Electrification - The power of electricity in climate change action

It is well recognised that electrification is the most efficient route to realising a global zero-carbon future.

“For 100 years, electricity has been at the heart of societal well-being: it’s been an enabler of economic well-being. This is now the second coming of electricity. It places electricity right at the heart of societal transformation in saving the planet.” – Pat O’Doherty, Eurelectric President

According to a new report this month from the Energy Transitions Commission (ETC), electricity could represent up to 70% of final energy demand by 2050, replacing fossil fuels in everything from transport to heating. To meet such demand, we need to accelerate broad transformation in the power sector with low carbon generation of clean electricity in what’s now being referred to as the ‘Electric Decade’.

In fairly simplistic terms, boosting such low carbon generation unlocks electrification across other industries which then drives further demand for clean electricity. This in turn increases investment in alternative sources and takes green generation to yet another level. We start to see the creation of an essential decarbonisation cycle.

What is clean electricity?

Clean or green electricity is electricity generated from renewable sources (RES) such as wind and solar. As an umbrella term, it can also encompass electricity generated from other alternative sources such as hydro or nuclear. Rapid progress has been made in recent years in RES generation, thanks to plummeting costs and improvements in technology. It does however have its challenges, in particular around inconsistent and unpredictable production and the impact of that on the existing legacy grid systems. As a result, fossil fuels still account for around 60% of global electricity generation, with only 10% coming from a combination of wind, solar and less prominent renewables such as biomass and geothermal. It suggests we still have some way to go for full decarbonisation of the power system.

Where are the biggest opportunities for change for electrification?
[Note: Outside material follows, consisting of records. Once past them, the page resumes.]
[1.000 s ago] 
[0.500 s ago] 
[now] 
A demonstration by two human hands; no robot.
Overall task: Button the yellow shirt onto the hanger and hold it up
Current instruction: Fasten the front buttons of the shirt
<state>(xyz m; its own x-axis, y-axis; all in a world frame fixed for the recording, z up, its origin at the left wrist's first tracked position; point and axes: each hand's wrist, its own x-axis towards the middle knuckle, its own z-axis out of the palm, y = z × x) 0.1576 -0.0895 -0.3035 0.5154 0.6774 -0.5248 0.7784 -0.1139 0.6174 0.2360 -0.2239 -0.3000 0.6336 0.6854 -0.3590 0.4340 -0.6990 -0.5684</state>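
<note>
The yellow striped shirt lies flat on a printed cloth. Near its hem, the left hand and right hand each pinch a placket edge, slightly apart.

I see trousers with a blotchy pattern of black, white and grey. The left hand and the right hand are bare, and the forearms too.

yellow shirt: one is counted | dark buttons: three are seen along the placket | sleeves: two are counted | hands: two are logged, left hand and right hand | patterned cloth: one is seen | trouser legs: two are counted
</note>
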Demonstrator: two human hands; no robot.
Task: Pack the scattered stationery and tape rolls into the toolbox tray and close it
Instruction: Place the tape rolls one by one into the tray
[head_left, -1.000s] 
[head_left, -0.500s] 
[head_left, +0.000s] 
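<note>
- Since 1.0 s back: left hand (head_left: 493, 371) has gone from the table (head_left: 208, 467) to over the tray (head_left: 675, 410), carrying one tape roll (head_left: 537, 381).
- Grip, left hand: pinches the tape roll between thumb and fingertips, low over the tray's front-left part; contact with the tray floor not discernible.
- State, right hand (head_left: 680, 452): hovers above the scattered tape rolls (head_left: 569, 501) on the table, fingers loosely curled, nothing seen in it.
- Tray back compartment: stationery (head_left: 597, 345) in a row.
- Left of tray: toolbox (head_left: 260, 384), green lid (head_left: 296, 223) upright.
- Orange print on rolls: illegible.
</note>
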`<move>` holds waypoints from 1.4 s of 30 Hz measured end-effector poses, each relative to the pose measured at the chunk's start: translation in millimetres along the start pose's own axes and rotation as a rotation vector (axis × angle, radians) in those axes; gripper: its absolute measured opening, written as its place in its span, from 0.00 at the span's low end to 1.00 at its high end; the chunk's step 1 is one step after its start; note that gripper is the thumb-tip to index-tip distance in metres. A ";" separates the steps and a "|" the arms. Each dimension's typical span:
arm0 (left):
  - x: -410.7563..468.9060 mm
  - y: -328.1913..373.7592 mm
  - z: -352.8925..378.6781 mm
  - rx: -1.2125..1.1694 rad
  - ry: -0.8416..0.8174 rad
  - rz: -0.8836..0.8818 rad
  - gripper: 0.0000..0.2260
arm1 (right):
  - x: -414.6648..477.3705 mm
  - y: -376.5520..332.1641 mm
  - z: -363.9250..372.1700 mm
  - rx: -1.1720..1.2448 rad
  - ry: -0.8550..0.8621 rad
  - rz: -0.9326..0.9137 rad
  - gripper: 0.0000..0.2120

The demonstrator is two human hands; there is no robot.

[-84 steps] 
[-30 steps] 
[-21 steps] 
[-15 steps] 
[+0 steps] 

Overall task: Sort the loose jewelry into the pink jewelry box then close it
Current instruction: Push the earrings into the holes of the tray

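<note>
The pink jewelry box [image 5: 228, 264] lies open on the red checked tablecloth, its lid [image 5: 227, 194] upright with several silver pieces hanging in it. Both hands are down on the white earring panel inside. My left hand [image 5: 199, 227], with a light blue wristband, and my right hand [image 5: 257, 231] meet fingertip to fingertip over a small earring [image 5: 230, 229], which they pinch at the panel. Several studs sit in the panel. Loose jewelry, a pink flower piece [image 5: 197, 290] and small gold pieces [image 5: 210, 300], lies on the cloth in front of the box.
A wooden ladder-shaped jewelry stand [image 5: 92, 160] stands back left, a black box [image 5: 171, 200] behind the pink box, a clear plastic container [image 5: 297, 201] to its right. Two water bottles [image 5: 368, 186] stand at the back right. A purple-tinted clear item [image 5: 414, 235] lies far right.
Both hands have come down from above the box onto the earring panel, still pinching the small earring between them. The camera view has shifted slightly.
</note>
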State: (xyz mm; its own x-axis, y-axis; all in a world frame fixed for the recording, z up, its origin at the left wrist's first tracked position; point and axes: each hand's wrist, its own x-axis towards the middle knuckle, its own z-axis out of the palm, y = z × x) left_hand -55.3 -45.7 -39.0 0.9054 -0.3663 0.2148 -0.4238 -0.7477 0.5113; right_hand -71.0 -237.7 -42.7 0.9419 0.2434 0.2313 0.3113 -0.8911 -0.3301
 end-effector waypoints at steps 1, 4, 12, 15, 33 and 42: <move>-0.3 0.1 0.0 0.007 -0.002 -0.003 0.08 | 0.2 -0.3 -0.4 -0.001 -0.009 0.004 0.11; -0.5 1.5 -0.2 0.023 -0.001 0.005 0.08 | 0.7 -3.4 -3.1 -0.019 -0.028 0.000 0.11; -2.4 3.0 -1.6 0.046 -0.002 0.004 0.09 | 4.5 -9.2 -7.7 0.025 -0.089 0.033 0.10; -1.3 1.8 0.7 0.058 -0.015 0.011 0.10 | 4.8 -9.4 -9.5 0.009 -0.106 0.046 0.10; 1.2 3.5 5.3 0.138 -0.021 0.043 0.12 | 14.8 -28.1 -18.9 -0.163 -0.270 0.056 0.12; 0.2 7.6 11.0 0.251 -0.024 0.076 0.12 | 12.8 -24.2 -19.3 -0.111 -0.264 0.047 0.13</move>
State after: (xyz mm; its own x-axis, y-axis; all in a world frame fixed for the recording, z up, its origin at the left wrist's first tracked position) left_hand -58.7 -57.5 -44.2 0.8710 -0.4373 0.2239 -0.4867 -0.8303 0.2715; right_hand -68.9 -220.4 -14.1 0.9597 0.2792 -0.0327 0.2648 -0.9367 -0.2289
As we can see from the decarbonisation cycle, demand is the key to boosting supply. Transport, heating and heavy industry are three of the key end-use sectors which need to significantly lower emissions in order to hit the ambitious global decarbonisation targets but where the transition to using clean electricity as fuel is slow. In transport, for example, only approximately 1% of energy use across road, rail, shipping and aviation globally is currently supplied by electricity. In heating, according to the IEA, buildings consume about 30% of global final energy consumption, but electricity only currently supplies 24% of energy in residential homes and 51% in commercial and public buildings.  The opportunity for change here is considerable – electrification includes replacing oil and gas furnaces with electric furnaces in industry and employing electric heating systems such as heat pumps and electric boilers in buildings. You can read more about the challenges for renewable energy in heavy industry in our blog here.

What is standing in the way of electrification?
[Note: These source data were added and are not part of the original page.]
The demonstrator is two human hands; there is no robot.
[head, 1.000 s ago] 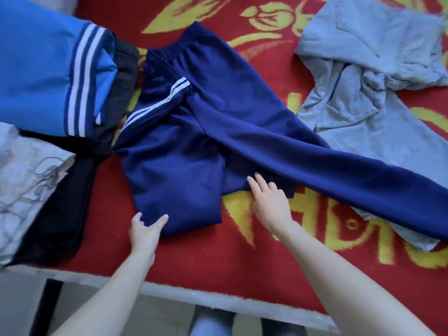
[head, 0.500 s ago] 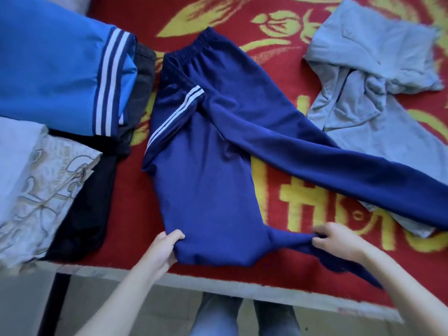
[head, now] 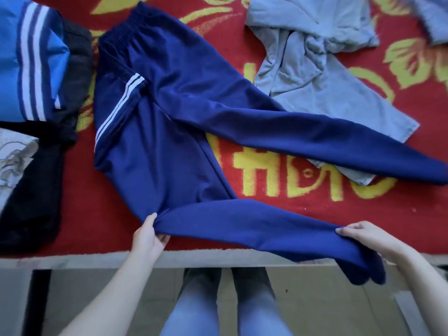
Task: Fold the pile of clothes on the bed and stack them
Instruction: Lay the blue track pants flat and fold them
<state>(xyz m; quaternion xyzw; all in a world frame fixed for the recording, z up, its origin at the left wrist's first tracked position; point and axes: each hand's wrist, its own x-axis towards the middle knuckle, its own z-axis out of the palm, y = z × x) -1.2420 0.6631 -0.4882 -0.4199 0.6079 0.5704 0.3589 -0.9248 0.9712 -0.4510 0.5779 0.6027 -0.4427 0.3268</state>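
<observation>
Navy track pants with white side stripes lie spread on the red and yellow bedspread, waistband at the far end. One leg runs out to the right. The near leg bends at the knee and stretches along the bed's front edge. My left hand pinches that leg at the bend. My right hand grips it near the cuff, which hangs off the edge. A crumpled light blue garment lies at the back right, partly under the far leg.
At the left sits a stack of folded clothes: a bright blue striped jacket on top of a black garment, with a white patterned cloth beside it. The bed's pale front edge runs below; my legs show under it.
The near leg was folded under; both hands gripped it and my right hand has drawn it out to the right along the front edge. The view has shifted closer.
</observation>
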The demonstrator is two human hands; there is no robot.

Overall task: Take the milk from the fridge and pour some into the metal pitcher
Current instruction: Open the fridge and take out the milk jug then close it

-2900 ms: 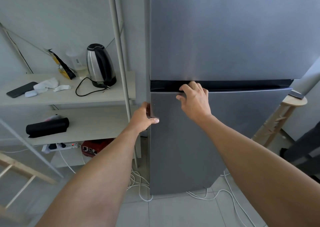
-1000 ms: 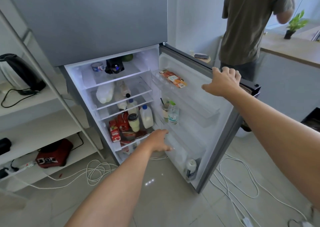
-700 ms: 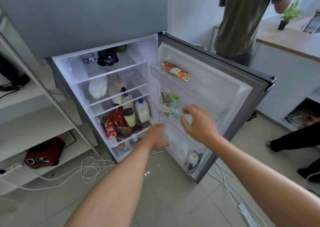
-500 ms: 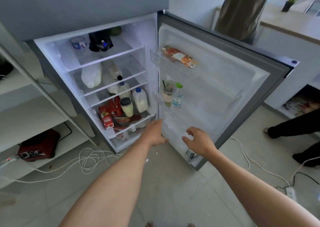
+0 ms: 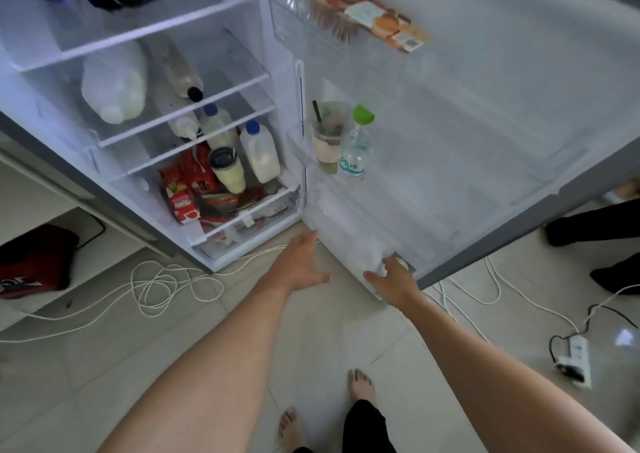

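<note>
A: What is the biggest thing in view?

B: The fridge (image 5: 221,54), with its door (image 5: 485,113) swung wide to the right. Inside are glass shelves. On a middle shelf lies a large white jug (image 5: 112,89) on its side, next to a lying bottle with a black cap (image 5: 181,71).

A: And where is the milk?

B: The milk bottle with a blue cap (image 5: 260,151) stands upright on the lower shelf, at the right side. Just beside it on the left is a cup with a grey lid (image 5: 227,170), and a second blue-capped bottle (image 5: 218,130) is behind. Red cartons (image 5: 181,196) crowd the front left of that shelf.

A: What is on the door?

B: A drink cup with a straw (image 5: 327,137) touching a small water bottle with a green cap (image 5: 356,147), and a flat packet (image 5: 367,14) in the top bin.

A: The hands?

B: The left hand (image 5: 301,262) hovers low before the fridge, fingers spread, holding nothing. The right hand (image 5: 391,279) is also spread and rests at the lowest door bin. White cables (image 5: 166,283) lie on the floor.
</note>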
Many of the adoption barriers to large scale global electrification lie within the design of the existing energy system. Returning to the idea of a decarbonisation cycle, the pursuit of higher levels of clean electricity uptake in other sectors not only has an impact on the power sector but in fact requires significant changes within the power sector for the cycle to even get going.
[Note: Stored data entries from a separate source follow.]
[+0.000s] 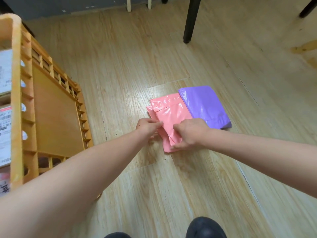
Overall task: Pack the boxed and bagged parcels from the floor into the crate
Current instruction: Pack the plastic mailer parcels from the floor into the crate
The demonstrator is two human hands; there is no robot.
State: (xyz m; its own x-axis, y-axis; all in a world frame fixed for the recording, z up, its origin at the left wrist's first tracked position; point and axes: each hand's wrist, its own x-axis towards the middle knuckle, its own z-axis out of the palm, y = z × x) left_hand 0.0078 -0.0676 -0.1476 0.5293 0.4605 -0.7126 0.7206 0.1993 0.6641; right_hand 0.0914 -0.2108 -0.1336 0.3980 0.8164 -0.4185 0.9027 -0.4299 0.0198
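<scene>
A pink bag (171,115) is seen flat on the wooden floor (137,57), to the right of the crate (16,83) and well apart from it. Its left edge is pinched by the left hand (148,127), with thumb and fingers closed on the plastic. The right hand (188,133) is curled over the bag's near right part, with the thumb tucked at the near edge, so the bag is held by both hands. A further pink edge is shown under its left side; whether this is a second bag cannot be told. A purple bag (204,103) lies on the right, touching the pink one, and is held by neither hand. Labelled parcels (5,69) are seen inside the orange crate. A black leg (190,19) stands farther back, and a dark shoe (205,227) is seen at the bottom.
</scene>
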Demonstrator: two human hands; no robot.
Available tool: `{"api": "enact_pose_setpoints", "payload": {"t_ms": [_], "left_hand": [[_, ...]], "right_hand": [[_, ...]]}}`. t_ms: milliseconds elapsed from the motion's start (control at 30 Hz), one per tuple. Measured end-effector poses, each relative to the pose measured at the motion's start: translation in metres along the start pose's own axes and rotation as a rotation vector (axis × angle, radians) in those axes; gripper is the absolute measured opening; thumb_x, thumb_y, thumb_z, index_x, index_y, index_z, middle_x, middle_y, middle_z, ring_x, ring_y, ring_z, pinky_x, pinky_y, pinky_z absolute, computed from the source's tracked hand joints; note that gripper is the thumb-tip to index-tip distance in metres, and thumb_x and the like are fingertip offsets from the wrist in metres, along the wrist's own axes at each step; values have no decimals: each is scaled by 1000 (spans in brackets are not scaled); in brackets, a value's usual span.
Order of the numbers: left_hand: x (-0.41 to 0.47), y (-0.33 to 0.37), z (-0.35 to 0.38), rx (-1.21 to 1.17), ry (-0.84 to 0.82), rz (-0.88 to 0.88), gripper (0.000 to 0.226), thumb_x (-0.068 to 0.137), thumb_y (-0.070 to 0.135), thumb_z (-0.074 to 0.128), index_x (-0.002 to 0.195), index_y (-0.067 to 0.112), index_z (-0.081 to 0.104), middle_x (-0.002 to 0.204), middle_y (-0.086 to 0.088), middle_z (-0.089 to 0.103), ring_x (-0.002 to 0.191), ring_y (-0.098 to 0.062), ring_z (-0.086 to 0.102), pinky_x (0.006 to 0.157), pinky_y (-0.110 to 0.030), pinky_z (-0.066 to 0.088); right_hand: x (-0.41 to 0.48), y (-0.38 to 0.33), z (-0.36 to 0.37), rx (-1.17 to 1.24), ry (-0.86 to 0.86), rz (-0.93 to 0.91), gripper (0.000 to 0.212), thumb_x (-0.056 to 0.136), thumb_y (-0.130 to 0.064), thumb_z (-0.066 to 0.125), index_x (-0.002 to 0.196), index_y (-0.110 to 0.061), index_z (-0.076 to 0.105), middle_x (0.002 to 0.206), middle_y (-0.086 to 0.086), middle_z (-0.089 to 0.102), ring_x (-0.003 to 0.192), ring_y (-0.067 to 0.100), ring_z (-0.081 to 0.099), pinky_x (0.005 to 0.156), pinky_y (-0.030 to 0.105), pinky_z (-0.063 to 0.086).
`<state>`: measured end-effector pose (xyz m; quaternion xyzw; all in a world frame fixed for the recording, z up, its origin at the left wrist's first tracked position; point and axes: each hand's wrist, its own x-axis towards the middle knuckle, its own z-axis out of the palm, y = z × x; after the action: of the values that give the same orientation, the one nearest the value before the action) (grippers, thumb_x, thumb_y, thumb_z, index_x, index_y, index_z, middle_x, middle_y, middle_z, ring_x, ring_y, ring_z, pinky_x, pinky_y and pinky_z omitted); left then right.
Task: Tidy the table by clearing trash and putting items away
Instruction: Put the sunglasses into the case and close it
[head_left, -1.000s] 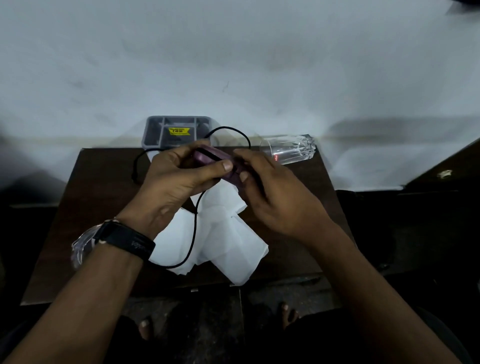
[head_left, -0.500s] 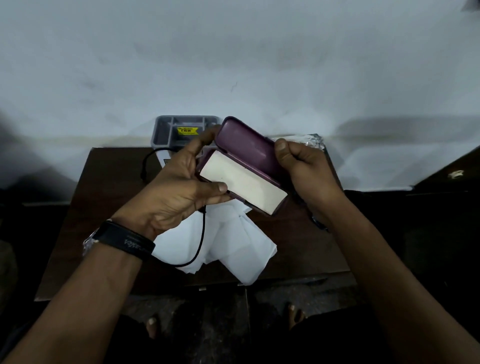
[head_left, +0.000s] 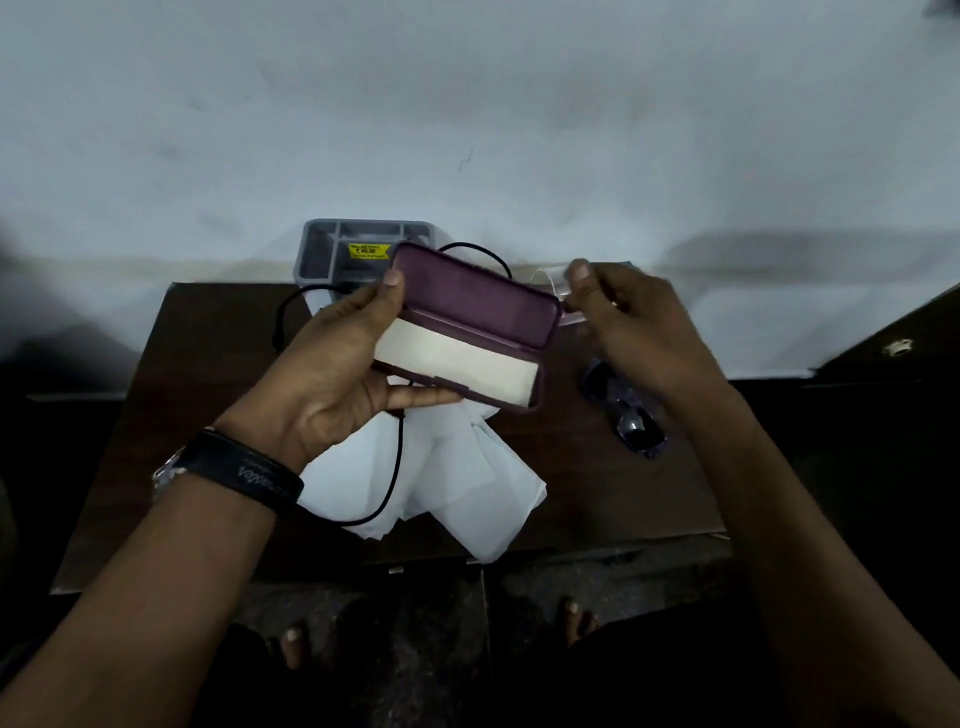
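The left hand (head_left: 332, 374), a black wristband (head_left: 244, 475) on its wrist, grips the open purple glasses case (head_left: 467, 332) above the dark wooden desk (head_left: 197, 374), thumb on the raised lid and fingers under the base, whose pale lining faces up. Under the case, white tissue paper (head_left: 467, 483) lies on the desk with a black cord (head_left: 392, 467) looping across it, and a grey compartment tray (head_left: 358, 249) stands at the far edge. The right hand (head_left: 639, 322) is half curled just beside the case's right end; whether it holds anything I cannot tell, while dark sunglasses (head_left: 631, 415) lie on the desk below it.
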<state>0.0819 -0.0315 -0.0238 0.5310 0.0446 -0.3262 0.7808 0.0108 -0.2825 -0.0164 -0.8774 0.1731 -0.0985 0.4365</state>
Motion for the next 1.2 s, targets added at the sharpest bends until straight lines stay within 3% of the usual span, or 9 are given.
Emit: {"api": "enact_pose_setpoints", "payload": {"t_ms": [67,167,300,600,700,800,900,1067,1200], "left_hand": [[3,2,-3,-41,50,41,54,97,61,52,118,16,73,119,-13,77,102,-36,76,74,-60,61],[6,5,-3,-81,114,91,58,98,66,43,121,20,70,117,-10,78,103,-35,76,74,-58,62],[4,1,0,-94,163,81,50,101,59,45,121,19,68,114,-9,79,100,-34,77,70,-57,63],[9,-7,6,-74,185,3,45,101,53,54,123,16,68,123,-14,74,101,-33,77,72,-60,62],[8,-7,5,-65,199,-20,44,100,53,57,123,16,68,121,-14,75,95,-31,79,71,-60,61],[4,-6,7,-33,213,-28,44,99,53,57,120,17,68,120,-14,75,97,-33,77,72,-60,62],[1,-6,10,27,185,-50,49,100,57,55,123,16,71,120,-16,75,104,-37,75,76,-61,62],[-2,-10,15,39,67,-75,53,103,57,47,131,17,69,122,-12,76,107,-34,75,82,-58,62],[-4,-8,14,24,44,-72,53,103,55,48,127,13,70,119,-12,77,107,-36,75,81,-55,62]], "right_hand": [[-3,12,-18,-264,99,48,33,87,-64,62,98,-35,72,86,-16,71,79,-4,67,71,20,46],[-14,30,-30,-531,-87,138,36,79,-53,78,95,-22,71,85,-8,67,81,14,56,70,29,40],[-18,30,-24,-620,-222,276,47,73,-41,89,102,-10,72,99,9,70,90,25,61,79,39,53],[-19,19,-9,-708,-180,301,21,87,-16,71,97,-5,56,92,11,51,93,36,61,69,33,39],[-19,6,-15,-645,-103,177,3,86,-12,66,86,-10,68,86,12,65,91,34,68,69,34,45],[-23,-19,-21,-272,76,4,20,87,-7,68,93,-23,77,84,-3,77,83,14,74,77,30,56],[-31,-44,-12,138,-70,-173,32,93,-3,69,107,-30,79,88,-14,80,81,5,76,78,24,60],[-34,-53,29,127,-260,-225,32,92,7,68,119,-9,75,102,-1,75,92,1,69,90,17,55],[-29,-51,36,18,-277,-278,32,93,7,67,120,-8,75,106,0,72,105,12,69,100,25,53]]}}
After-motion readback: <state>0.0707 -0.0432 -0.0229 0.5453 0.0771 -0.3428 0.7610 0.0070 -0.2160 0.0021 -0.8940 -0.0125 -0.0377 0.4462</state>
Despite strong progress, RES production is not yet hitting the levels required and so the first step must be to accelerate capabilities. According to the ETC report, wind and solar must increase global electricity generation from the 10% of today to 40% by 2030 and more than 75% by 2050 in order to adequately meet the growing demands of other sectors. An ambitious target, this increase in clean energy brings barriers of its own. Unlike fossil fuels which can be stockpiled, RES-based electricity needs to be used on a supply/demand basis due to a lack of efficient long-term grid-scale storage solutions. The unpredictable nature of RES generation makes grid management difficult, particularly against a backdrop of legacy infrastructure created originally for one-way fossil fuel production. So, as a second step, we must look to modernise the power sector and accelerate the introduction of a fully demand-responsive system. To avoid the financial burden of replacing physical network infrastructure, solutions can instead be found by investing in greater use of innovative digital technology and complex smart grid data analytics. Digitally reinforcing existing networks in this way will ensure that demand for greater RES production can be accommodated, and new decentralised distributed energy resources can be safely and efficiently integrated.

Finally, to encourage greater take-up of clean electricity where feasible across sectors such as heating and transport, policy makers must play a central role. Policy changes must be made in areas such as taxes and levies on electricity which currently drive costs to a far higher level than gas in most European countries. To encourage electric vehicle adoption, for example, investment must be made at the highest level in charging points and technology to improve battery capabilities. Global commitment to climate change targets must be followed hand-in-hand by global commitment to the investment and action required to achieve them.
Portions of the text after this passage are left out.